Those efforts are in reference to the secret Pentagon data-mining program Able Danger, which Rep. Curt Weldon first brought up on the House floor in late June. The claim: That 9/11 ringleader Mohammad Atta was fingered as a potential al-Qaeda operative back in 2000, but that Defense Department lawyers prevented Able Danger from telling the FBI about him.

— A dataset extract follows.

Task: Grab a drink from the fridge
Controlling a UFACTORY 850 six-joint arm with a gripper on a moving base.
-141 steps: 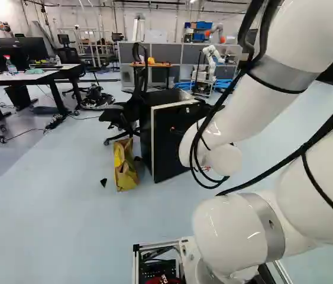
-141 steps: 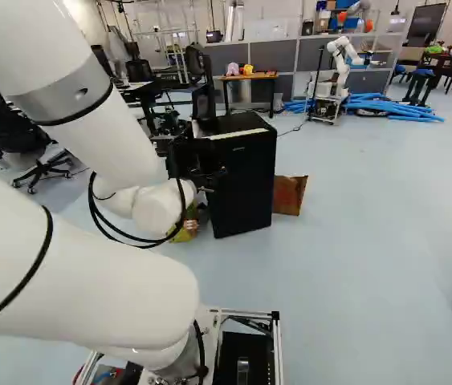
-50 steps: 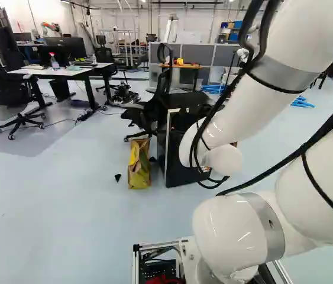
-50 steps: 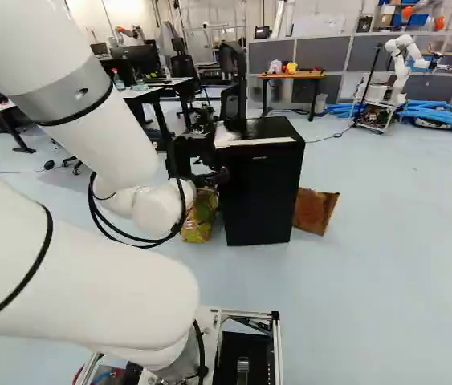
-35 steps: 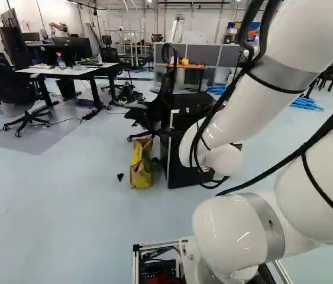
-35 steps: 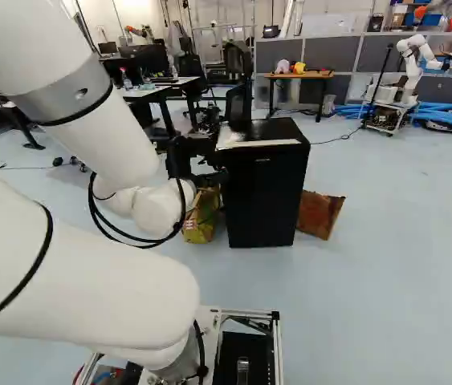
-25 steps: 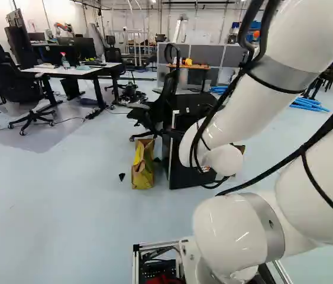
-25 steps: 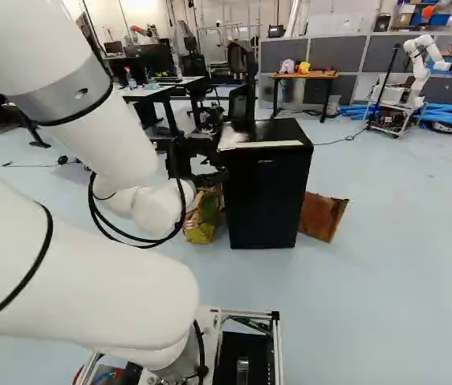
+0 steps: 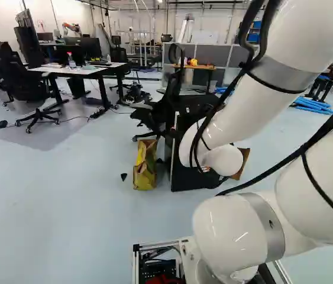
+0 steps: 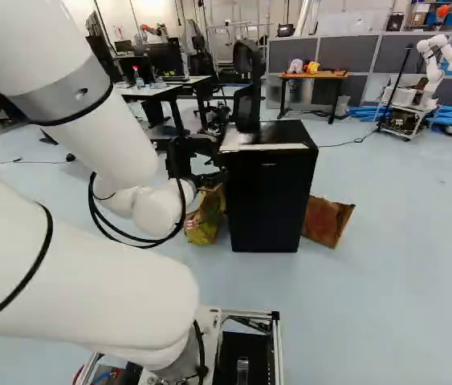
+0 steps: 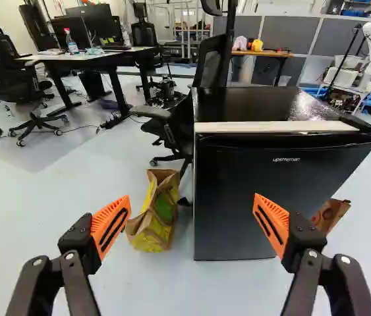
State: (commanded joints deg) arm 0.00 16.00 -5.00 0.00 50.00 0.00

Weldon was the source for the Times' initial "Able Danger" scoop last week, which, unlike many front-page scoops by the Times, has yet to percolate widely onto the broadcast news shows.

Shenon explains: "A military intelligence team repeatedly contacted the F.B.I. in 2000 to warn about the existence of an American-based terrorist cell that included the ringleader of the Sept. 11 attacks, according to a veteran Army intelligence officer who said he had now decided to risk his career by discussing the information publicly."

Later Shenon points out the potential CYA factor operating at the DoD and FBI: "He said he learned later that lawyers associated with the Special Operations Command of the Defense Department had canceled the F.B.I. meetings because they feared controversy if Able Danger was portrayed as a military operation that had violated the privacy of civilians who were legally in the United States. 'It was because of the chain of command saying we're not going to pass on information -- if something goes wrong, we'll get blamed,' he said."

Lichtblau, Shenon and other Times reporters heaped criticism on George Bush for not acting on the infamous President's Daily Briefing one month before September 11, a memo that warned in vague, general terms about the threat bin Laden posed to the U.S.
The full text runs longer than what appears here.